Un scientifique discute de l’intelligence artificielle au-delà de la clinique
Avec l’avènement de ChatGPT4, l’utilisation de l’intelligence artificielle en médecine a absorbé l’attention du public, dominé les gros titres et suscité des débats animés sur les promesses et les dangers de l’IA médicale.
Mais le potentiel de l’IA va bien au-delà des premières lignes de la médecine.
L’IA change déjà la façon dont les scientifiques découvrent et conçoivent des médicaments. Il prédit comment les molécules interagissent et comment les protéines se replient avec une vitesse et une précision jamais vues auparavant. Un jour, l’IA pourrait même être utilisée de manière routinière pour sauvegarder le fonctionnement des réacteurs nucléaires.

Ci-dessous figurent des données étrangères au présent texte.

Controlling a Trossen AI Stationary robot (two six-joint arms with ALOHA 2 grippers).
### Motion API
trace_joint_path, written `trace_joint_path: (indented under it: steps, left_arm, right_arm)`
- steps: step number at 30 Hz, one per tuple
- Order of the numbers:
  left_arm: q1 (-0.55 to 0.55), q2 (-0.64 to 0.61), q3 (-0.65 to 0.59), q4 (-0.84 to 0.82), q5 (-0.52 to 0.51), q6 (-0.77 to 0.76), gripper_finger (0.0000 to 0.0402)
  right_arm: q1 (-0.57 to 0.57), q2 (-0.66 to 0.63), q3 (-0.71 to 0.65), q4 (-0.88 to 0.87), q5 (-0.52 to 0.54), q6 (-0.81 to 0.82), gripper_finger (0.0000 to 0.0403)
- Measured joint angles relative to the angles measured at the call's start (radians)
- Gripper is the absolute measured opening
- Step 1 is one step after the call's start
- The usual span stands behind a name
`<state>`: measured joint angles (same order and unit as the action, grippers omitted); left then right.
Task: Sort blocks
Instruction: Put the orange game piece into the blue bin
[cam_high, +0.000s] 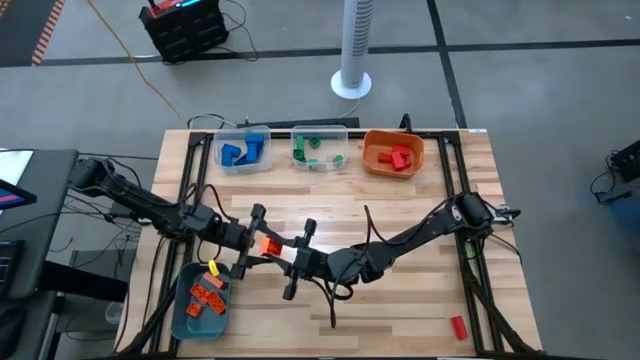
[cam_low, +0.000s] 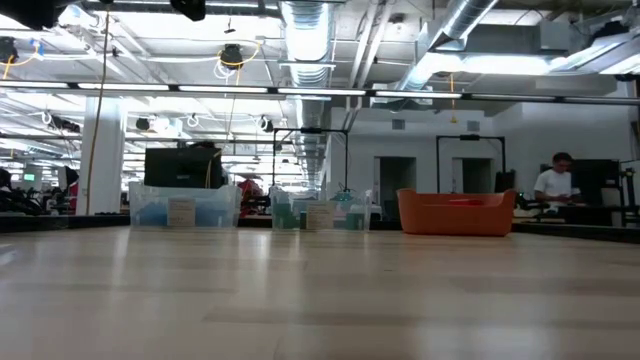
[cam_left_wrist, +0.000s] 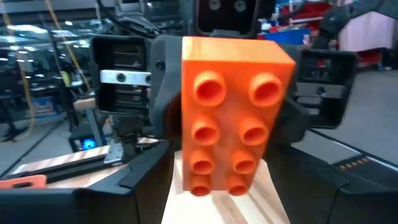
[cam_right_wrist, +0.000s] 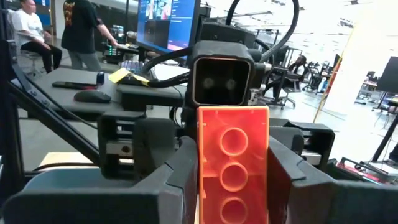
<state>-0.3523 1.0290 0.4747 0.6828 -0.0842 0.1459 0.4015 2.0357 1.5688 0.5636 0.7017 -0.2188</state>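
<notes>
Right gripper (cam_high: 283, 256): reaching in from the right to mid-table, fingers pressed against the two long sides of an orange brick (cam_high: 269, 246); in its wrist view the brick's hollow underside shows, with round tubes in a row.
Left gripper (cam_high: 262, 243): facing the right one head-on over the middle of the table, fingers spread wide on either side of the same brick; from the pictures I cannot tell whether its pads touch the brick.
Orange brick: glossy moulded plastic, a two-by-four block, eight round studs facing the left wrist camera, held up between the two grippers above the wood.
Grippers' build: matte black, boxy housings, each with a camera block above the fingers.
Table (cam_high: 400, 300): pale wooden planks with visible seams, black rails along the edges.
Teal bin (cam_high: 180, 317): front-left corner, rounded rectangle, holding several orange bricks (cam_high: 208, 295) and a small yellow piece (cam_high: 213, 268).
Clear bin with blue (cam_high: 222, 140): back row on the left, blue bricks (cam_high: 243, 152) inside.
Clear bin with green (cam_high: 301, 133): back row in the middle, green bricks (cam_high: 307, 150) inside.
Orange bin (cam_high: 372, 140): back row on the right, opaque with rounded corners, red bricks (cam_high: 402, 157) inside.
Loose red brick (cam_high: 458, 326): alone near the front-right corner, well apart from both arms.
Beyond the table: a white tower fan (cam_high: 353, 50) on the grey floor, and people at desks in the room.
</notes>
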Motion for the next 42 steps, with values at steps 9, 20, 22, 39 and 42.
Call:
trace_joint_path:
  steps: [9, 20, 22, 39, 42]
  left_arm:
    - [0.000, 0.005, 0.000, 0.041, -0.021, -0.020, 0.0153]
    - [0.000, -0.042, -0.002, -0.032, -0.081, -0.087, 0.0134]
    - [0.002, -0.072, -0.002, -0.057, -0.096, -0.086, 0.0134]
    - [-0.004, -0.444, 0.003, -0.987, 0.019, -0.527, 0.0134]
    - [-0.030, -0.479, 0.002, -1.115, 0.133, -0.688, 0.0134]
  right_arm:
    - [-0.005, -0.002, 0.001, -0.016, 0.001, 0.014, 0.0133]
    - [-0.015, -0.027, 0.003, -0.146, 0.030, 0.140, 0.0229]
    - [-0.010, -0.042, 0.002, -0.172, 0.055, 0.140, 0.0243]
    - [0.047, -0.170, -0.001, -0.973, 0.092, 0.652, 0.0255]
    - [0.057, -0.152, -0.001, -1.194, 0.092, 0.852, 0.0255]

Ce ne sont là que quelques-unes des applications passionnantes de l’IA dans les sciences naturelles, selon un commentaire dans Nature rédigé par Marinka Zitnik, professeure adjointe d’informatique biomédicale à la Harvard Medical School. Zitnik a dirigé une équipe d’auteurs-chercheurs de 36 laboratoires universitaires et industriels du monde entier.
Zitnik, qui est également membre associé du corps professoral du Kempner Institute for the Study of Natural & Artificial Intelligence de l’Université de Harvard, a évoqué le rôle croissant de l’IA dans la science et la découverte. La recherche est publiée dans la revue Nature.
Harvard Medicine News : Nous avons été inondés de nouvelles et de commentaires sur l’utilisation de l’IA en médecine, mais nous n’entendons pas autant parler de l’IA dans la science et la découverte au-delà de la médecine. Pourquoi donc?
Zitnik : Je pense que c’est parce que la réalisation de la vaste opportunité que représente l’IA pour les sciences de la vie et les sciences naturelles en général n’a pas encore eu lieu. La pratique de la science peut varier d’une discipline à l’autre, mais la méthode scientifique qui nous aide à expliquer le monde naturel constitue un principe universel et fondamental dans toutes les disciplines.
La méthode scientifique existe depuis le 17ème siècle, mais les techniques utilisées pour générer des hypothèses, collecter des données, effectuer des expériences et collecter des mesures peuvent désormais toutes être améliorées et accélérées grâce à l’utilisation réfléchie et responsable de l’IA.
HMNews : Où voyez-vous l’impact le plus immédiat de l’IA dans la découverte scientifique ?
Zitnik : Les découvertes faites grâce à l’utilisation combinée de l’expertise humaine et de l’intelligence artificielle affectent déjà notre vie quotidienne. L’IA est utilisée pour synthétiser de nouveaux médicaments. Il est utilisé pour concevoir de nouveaux matériaux avec des propriétés qui les rendent robustes et rigides pour soutenir la construction de ponts et de bâtiments.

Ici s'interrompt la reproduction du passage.